**EXERCISE**
Only one number is wanted: the count of lines in the records below that hold the word "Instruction".

**** RECORDED DATA ****

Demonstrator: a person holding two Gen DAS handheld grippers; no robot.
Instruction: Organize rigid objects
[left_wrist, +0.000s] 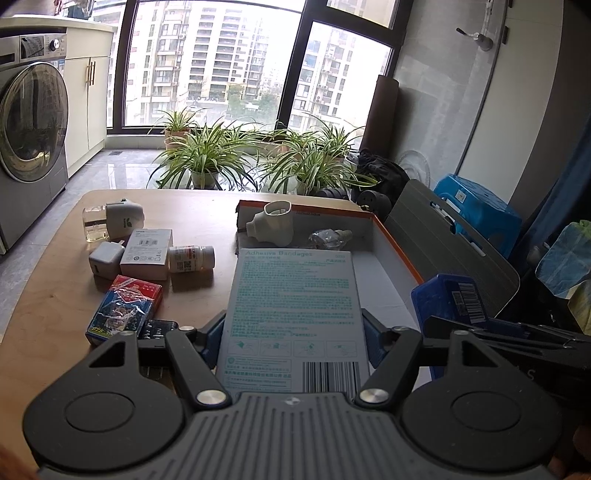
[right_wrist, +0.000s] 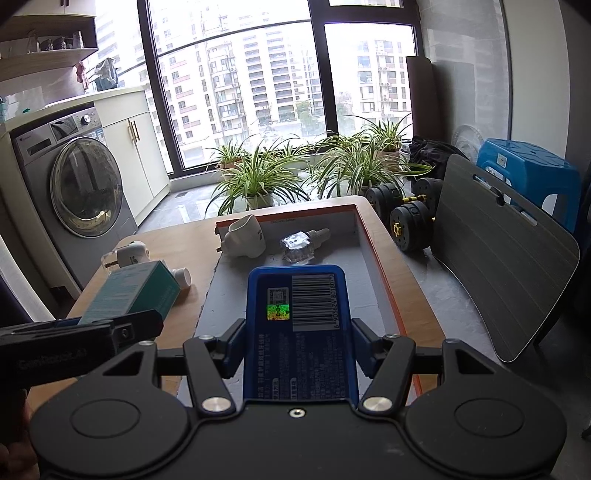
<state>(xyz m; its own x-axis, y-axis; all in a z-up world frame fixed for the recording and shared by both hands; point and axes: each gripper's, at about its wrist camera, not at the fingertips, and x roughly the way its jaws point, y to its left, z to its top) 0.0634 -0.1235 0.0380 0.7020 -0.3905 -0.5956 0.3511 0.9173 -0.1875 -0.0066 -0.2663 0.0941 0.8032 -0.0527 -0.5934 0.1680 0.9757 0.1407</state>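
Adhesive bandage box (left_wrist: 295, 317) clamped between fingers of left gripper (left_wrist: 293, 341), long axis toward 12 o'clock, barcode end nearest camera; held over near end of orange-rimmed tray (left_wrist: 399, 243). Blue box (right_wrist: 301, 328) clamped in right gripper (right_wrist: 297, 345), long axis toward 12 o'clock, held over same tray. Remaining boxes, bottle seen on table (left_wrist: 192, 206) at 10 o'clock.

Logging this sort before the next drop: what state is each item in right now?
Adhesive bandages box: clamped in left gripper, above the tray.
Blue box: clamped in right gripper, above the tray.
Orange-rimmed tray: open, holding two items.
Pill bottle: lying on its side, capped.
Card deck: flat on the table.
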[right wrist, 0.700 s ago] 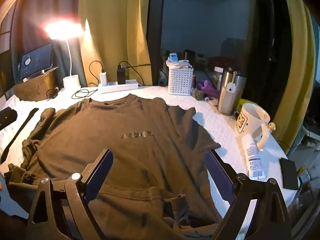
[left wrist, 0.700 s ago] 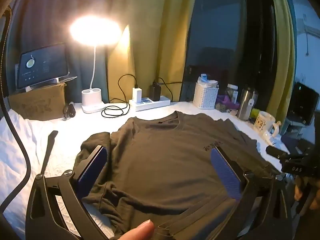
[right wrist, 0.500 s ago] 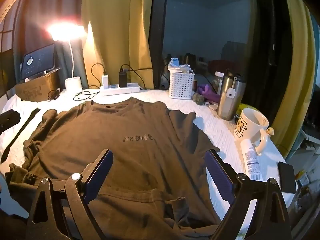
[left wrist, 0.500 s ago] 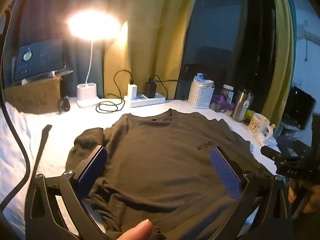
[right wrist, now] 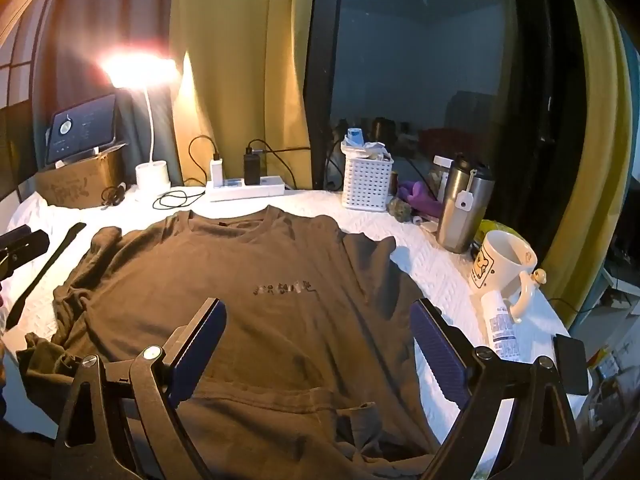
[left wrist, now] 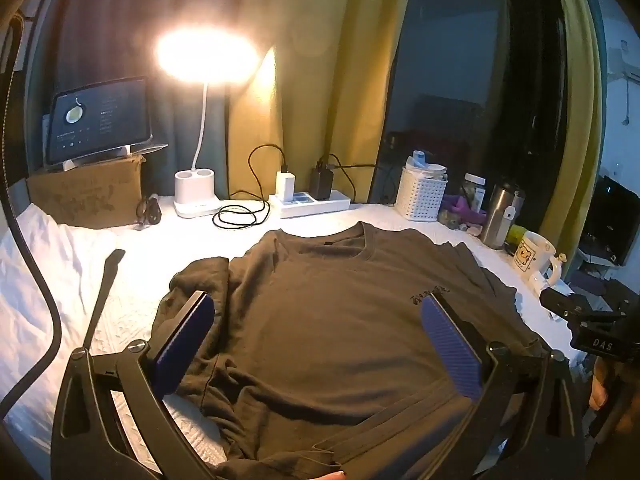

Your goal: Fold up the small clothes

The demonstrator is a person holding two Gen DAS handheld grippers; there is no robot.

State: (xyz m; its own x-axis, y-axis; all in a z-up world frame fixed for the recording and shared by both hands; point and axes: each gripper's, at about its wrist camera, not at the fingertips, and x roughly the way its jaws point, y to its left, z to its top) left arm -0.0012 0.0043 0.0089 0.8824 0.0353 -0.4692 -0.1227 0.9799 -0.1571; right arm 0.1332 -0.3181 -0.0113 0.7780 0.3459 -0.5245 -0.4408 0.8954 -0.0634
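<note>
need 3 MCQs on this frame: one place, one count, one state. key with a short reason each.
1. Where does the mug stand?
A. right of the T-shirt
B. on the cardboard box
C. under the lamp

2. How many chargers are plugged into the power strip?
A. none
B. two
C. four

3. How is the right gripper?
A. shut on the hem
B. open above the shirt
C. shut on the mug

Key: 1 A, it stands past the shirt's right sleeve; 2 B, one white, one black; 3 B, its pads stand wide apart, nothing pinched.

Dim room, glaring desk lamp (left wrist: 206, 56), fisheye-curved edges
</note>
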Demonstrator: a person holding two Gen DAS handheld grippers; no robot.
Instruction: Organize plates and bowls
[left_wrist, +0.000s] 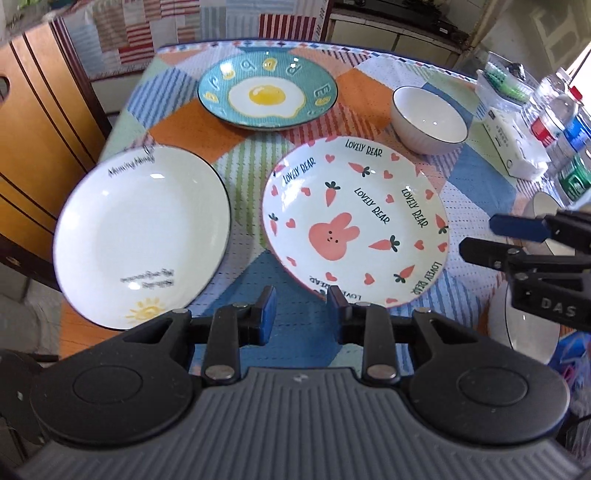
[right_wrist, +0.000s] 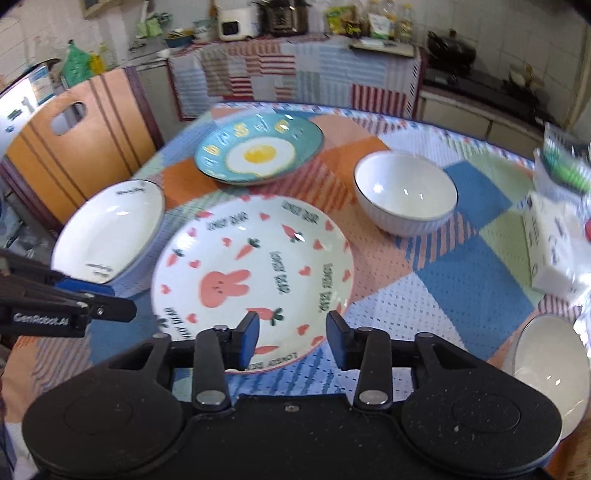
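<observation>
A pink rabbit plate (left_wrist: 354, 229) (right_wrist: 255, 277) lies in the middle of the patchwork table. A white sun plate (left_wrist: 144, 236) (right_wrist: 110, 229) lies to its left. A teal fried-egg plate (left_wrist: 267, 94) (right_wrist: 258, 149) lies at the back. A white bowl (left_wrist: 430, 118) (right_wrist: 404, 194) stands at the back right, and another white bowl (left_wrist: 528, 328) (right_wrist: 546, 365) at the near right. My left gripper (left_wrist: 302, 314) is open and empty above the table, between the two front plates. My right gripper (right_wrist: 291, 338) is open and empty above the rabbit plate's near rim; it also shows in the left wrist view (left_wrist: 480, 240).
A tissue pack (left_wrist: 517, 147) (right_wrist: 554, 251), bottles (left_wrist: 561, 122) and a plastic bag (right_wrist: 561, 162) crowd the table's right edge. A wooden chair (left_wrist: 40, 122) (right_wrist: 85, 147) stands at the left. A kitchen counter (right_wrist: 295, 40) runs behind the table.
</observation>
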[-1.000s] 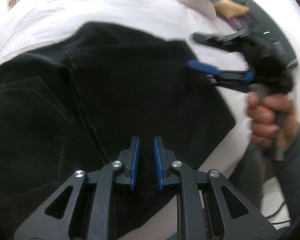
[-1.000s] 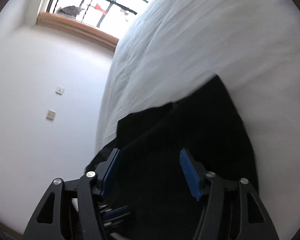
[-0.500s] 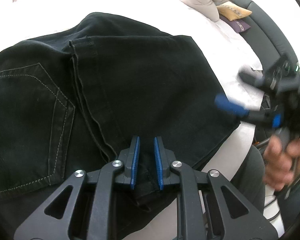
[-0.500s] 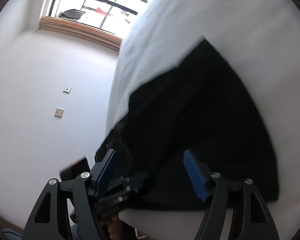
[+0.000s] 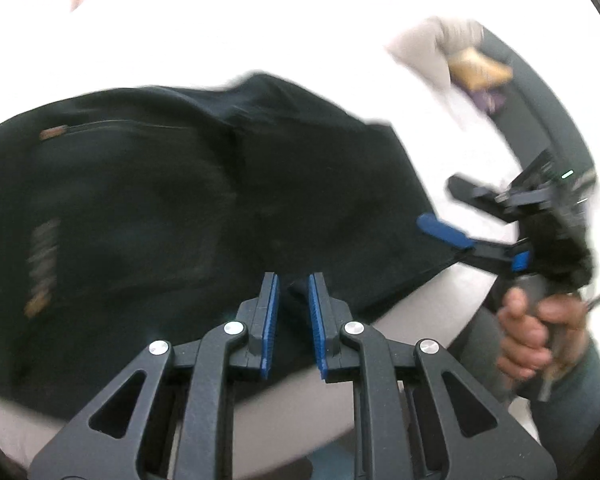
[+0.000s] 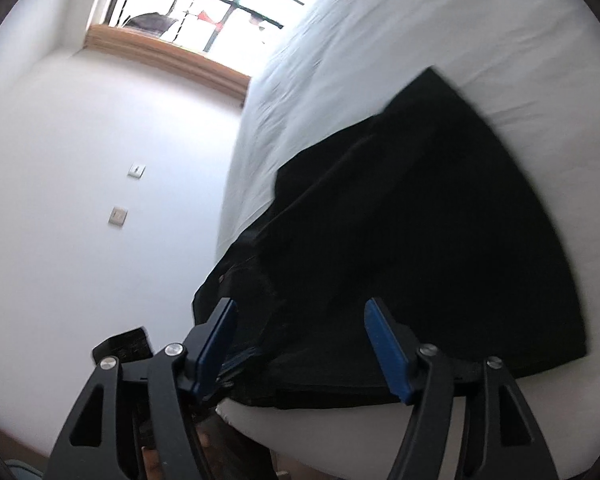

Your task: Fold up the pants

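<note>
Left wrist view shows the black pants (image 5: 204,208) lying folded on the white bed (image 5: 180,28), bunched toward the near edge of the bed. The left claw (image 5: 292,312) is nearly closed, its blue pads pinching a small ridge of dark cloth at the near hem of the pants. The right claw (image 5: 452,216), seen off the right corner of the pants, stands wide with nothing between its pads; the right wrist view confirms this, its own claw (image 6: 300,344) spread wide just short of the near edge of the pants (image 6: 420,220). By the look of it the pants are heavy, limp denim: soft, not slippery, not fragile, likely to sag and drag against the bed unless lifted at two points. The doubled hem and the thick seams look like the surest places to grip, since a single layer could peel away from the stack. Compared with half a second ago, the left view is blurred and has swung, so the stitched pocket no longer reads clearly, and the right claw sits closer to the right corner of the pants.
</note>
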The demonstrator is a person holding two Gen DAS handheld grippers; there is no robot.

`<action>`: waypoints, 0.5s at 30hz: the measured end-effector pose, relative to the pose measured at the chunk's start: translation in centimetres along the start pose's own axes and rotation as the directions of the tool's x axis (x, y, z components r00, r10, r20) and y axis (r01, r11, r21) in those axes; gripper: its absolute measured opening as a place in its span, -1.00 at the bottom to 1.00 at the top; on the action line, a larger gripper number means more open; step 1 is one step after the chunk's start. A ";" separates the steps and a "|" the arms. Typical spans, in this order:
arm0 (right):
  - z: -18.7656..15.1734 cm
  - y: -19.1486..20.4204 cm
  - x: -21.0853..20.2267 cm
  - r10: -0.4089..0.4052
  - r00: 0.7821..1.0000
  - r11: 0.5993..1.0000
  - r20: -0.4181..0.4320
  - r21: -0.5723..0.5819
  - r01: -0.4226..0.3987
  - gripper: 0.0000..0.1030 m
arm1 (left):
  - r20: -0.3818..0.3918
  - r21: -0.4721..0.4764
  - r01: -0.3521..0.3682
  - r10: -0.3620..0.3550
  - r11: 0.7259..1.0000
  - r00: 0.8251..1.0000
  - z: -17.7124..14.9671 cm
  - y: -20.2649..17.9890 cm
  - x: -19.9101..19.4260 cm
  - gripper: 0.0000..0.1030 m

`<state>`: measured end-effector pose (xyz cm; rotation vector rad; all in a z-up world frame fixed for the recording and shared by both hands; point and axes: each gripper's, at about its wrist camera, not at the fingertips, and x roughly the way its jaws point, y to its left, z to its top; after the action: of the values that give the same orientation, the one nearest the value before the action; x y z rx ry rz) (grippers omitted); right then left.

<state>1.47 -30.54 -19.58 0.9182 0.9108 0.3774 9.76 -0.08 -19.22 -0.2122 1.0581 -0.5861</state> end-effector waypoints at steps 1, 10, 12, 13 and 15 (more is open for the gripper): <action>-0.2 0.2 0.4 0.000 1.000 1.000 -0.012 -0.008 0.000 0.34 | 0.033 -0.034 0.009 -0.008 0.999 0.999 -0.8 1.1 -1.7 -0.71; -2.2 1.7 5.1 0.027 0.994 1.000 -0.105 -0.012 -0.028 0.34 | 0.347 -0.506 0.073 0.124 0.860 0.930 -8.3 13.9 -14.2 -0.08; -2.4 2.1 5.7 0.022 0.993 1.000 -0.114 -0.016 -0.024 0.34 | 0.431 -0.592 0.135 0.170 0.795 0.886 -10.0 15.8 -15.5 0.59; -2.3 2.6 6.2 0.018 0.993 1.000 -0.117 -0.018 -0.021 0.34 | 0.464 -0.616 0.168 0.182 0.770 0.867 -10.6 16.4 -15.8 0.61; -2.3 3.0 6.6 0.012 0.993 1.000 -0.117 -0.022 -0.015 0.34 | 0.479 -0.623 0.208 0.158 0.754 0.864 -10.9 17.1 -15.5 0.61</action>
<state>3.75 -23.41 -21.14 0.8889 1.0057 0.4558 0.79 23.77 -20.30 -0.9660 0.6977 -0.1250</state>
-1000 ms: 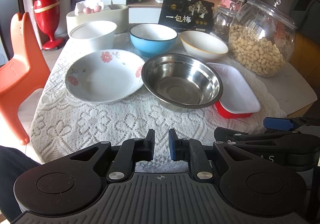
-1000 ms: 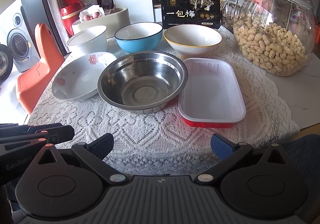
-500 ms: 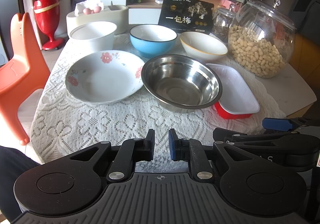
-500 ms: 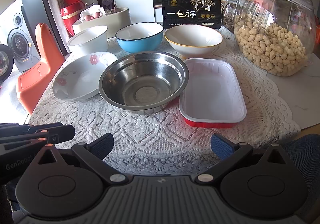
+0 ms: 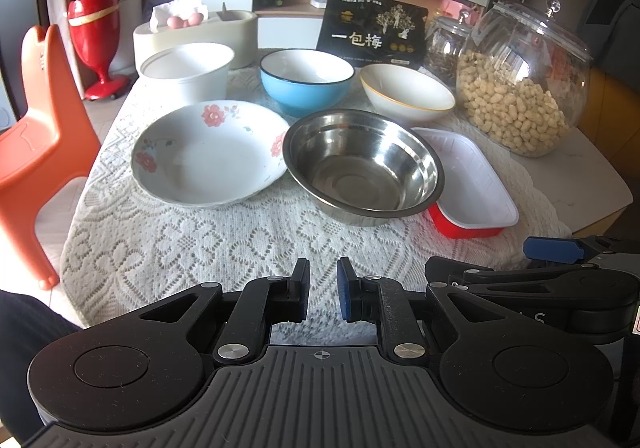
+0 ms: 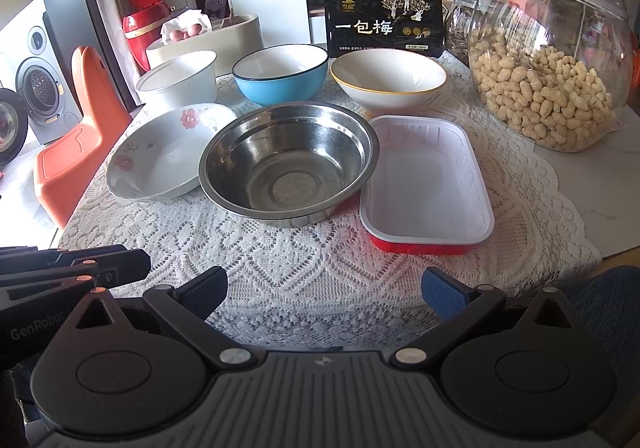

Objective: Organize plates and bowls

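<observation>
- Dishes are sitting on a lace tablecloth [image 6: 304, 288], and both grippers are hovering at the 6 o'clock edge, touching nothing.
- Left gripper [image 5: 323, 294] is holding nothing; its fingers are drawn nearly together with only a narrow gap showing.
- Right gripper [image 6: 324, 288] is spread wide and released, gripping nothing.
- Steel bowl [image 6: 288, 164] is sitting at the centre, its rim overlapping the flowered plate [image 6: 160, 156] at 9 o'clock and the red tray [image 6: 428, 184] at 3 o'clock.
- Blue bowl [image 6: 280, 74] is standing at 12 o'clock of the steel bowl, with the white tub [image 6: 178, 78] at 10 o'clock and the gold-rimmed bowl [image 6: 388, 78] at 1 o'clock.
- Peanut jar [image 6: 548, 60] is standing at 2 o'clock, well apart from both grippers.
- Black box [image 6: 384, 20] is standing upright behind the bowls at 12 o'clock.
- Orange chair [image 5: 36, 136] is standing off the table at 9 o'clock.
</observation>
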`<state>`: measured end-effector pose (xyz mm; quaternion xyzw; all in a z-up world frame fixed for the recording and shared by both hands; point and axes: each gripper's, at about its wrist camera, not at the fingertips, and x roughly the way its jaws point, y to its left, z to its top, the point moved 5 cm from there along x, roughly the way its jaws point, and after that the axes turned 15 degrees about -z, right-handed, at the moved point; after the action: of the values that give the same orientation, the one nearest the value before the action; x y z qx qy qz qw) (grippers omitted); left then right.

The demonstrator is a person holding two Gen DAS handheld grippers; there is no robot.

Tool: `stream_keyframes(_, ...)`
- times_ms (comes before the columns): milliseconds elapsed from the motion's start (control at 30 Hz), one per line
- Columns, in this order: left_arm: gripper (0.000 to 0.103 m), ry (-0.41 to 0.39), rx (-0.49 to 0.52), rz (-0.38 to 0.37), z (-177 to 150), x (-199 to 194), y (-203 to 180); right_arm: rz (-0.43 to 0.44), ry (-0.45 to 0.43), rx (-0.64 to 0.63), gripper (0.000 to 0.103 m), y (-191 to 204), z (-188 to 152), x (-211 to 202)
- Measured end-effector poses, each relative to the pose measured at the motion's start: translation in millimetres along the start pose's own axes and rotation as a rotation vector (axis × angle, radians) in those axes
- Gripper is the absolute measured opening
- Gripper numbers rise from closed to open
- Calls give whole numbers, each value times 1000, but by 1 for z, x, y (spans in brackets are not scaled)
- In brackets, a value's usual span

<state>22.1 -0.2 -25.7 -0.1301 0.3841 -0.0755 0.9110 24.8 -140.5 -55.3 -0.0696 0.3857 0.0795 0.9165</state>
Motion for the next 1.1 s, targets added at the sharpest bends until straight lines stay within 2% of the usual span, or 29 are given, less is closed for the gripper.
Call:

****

**RESULT BELOW**
2